Problem
The listing has to be given again in full and exactly.

Information provided
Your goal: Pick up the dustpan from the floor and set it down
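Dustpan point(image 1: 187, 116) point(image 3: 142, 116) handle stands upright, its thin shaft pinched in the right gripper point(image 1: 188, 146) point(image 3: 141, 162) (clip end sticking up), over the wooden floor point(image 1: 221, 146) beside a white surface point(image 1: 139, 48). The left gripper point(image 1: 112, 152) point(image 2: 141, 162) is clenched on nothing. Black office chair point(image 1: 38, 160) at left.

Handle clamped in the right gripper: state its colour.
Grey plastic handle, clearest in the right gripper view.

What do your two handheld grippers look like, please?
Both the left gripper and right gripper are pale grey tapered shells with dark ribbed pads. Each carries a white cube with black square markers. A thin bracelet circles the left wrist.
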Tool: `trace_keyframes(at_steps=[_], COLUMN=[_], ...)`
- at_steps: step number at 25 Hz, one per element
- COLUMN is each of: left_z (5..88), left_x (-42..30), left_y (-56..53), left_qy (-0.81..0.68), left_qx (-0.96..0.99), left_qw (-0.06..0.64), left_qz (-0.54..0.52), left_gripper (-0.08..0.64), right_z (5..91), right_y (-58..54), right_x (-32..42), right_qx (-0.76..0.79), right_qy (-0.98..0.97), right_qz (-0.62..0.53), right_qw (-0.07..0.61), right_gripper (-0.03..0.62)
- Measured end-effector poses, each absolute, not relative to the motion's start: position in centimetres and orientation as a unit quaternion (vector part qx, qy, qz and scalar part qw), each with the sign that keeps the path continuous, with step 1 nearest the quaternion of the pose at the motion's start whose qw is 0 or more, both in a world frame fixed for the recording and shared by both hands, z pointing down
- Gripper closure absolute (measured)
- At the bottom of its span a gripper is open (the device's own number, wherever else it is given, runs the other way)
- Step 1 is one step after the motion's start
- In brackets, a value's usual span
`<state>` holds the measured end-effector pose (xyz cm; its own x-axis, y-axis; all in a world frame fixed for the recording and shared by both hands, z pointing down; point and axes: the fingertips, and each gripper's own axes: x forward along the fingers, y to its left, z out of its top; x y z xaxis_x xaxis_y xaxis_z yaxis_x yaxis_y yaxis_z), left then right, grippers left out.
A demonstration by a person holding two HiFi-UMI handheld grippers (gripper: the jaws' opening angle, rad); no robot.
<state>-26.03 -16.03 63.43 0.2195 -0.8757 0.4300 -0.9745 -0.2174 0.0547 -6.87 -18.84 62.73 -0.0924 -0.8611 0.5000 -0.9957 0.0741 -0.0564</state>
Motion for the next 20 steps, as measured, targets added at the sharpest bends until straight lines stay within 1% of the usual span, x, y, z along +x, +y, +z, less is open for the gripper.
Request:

Reply to the task
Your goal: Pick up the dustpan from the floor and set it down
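Dustpan point(image 1: 187, 116) point(image 3: 142, 116) handle stands upright, its thin shaft pinched in the right gripper point(image 1: 188, 146) point(image 3: 141, 162) (clip end sticking up), over the wooden floor point(image 1: 221, 146) beside a white surface point(image 1: 139, 48). The left gripper point(image 1: 112, 152) point(image 2: 141, 162) is clenched on nothing. Black office chair point(image 1: 38, 160) at left.

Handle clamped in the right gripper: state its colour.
Grey plastic handle, clearest in the right gripper view.

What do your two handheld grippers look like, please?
Both the left gripper and right gripper are pale grey tapered shells with dark ribbed pads. Each carries a white cube with black square markers. A thin bracelet circles the left wrist.
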Tool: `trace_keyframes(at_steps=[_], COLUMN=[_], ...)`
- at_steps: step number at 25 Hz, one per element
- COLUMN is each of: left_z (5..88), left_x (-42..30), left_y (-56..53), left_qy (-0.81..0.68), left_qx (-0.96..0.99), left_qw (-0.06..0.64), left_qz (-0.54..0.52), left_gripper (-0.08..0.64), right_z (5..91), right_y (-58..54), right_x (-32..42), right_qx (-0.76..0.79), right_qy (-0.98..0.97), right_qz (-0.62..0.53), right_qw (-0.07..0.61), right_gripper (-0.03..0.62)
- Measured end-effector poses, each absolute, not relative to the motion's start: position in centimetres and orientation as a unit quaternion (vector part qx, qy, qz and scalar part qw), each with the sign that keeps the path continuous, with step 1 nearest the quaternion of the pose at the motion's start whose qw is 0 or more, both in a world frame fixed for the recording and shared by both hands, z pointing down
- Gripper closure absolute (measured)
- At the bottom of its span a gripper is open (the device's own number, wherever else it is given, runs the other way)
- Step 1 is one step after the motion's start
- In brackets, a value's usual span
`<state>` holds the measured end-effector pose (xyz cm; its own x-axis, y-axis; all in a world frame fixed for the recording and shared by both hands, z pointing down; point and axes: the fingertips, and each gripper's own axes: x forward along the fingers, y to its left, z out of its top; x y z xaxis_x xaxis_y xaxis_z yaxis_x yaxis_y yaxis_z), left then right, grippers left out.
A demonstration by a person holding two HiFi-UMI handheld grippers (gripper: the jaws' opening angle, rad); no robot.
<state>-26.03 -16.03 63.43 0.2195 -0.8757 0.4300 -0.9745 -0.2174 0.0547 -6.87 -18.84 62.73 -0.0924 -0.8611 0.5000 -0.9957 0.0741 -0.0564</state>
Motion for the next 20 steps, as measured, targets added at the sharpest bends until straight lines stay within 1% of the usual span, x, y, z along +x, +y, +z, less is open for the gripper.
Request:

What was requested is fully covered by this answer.